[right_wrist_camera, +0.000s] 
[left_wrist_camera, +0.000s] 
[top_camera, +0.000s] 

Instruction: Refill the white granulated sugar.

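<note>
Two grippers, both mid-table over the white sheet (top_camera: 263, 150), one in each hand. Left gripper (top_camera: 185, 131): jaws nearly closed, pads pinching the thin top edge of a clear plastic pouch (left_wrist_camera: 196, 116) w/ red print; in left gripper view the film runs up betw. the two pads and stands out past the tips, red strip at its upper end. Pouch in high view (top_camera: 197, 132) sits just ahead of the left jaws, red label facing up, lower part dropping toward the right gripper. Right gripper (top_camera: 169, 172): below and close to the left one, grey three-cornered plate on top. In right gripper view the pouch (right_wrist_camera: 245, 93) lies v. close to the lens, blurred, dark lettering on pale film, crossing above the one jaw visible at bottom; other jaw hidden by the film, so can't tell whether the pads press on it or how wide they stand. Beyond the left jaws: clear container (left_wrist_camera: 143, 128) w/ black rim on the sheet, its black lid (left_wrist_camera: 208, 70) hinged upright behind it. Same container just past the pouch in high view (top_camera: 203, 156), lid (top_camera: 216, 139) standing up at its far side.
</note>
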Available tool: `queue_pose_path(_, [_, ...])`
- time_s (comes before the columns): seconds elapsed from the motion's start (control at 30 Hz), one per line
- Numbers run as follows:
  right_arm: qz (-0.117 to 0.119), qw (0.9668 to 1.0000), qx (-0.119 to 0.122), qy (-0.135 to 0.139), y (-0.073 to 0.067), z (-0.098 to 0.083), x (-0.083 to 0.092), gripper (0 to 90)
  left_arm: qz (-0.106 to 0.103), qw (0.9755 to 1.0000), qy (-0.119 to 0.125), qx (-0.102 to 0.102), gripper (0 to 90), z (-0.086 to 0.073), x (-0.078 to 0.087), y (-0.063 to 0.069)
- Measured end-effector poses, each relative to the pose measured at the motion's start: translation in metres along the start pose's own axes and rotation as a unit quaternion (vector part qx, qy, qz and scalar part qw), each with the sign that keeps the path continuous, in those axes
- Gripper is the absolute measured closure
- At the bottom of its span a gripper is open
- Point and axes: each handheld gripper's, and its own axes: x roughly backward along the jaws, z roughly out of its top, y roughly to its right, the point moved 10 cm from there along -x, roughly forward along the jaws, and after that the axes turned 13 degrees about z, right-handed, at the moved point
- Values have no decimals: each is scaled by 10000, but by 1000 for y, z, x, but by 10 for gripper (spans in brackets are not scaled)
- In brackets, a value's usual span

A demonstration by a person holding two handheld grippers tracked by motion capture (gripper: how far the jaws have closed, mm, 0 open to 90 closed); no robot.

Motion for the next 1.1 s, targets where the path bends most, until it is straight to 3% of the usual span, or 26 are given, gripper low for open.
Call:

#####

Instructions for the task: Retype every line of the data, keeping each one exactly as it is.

Answer section:
[right_wrist_camera, +0.000s] 
[left_wrist_camera, +0.000s] 
[top_camera, +0.000s] 

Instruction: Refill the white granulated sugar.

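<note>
Two grippers, both mid-table over the white sheet (top_camera: 263, 150), one in each hand. Left gripper (top_camera: 185, 131): jaws nearly closed, pads pinching the thin top edge of a clear plastic pouch (left_wrist_camera: 196, 116) w/ red print; in left gripper view the film runs up betw. the two pads and stands out past the tips, red strip at its upper end. Pouch in high view (top_camera: 197, 132) sits just ahead of the left jaws, red label facing up, lower part dropping toward the right gripper. Right gripper (top_camera: 169, 172): below and close to the left one, grey three-cornered plate on top. In right gripper view the pouch (right_wrist_camera: 245, 93) lies v. close to the lens, blurred, dark lettering on pale film, crossing above the one jaw visible at bottom; other jaw hidden by the film, so can't tell whether the pads press on it or how wide they stand. Beyond the left jaws: clear container (left_wrist_camera: 143, 128) w/ black rim on the sheet, its black lid (left_wrist_camera: 208, 70) hinged upright behind it. Same container just past the pouch in high view (top_camera: 203, 156), lid (top_camera: 216, 139) standing up at its far side.
</note>
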Available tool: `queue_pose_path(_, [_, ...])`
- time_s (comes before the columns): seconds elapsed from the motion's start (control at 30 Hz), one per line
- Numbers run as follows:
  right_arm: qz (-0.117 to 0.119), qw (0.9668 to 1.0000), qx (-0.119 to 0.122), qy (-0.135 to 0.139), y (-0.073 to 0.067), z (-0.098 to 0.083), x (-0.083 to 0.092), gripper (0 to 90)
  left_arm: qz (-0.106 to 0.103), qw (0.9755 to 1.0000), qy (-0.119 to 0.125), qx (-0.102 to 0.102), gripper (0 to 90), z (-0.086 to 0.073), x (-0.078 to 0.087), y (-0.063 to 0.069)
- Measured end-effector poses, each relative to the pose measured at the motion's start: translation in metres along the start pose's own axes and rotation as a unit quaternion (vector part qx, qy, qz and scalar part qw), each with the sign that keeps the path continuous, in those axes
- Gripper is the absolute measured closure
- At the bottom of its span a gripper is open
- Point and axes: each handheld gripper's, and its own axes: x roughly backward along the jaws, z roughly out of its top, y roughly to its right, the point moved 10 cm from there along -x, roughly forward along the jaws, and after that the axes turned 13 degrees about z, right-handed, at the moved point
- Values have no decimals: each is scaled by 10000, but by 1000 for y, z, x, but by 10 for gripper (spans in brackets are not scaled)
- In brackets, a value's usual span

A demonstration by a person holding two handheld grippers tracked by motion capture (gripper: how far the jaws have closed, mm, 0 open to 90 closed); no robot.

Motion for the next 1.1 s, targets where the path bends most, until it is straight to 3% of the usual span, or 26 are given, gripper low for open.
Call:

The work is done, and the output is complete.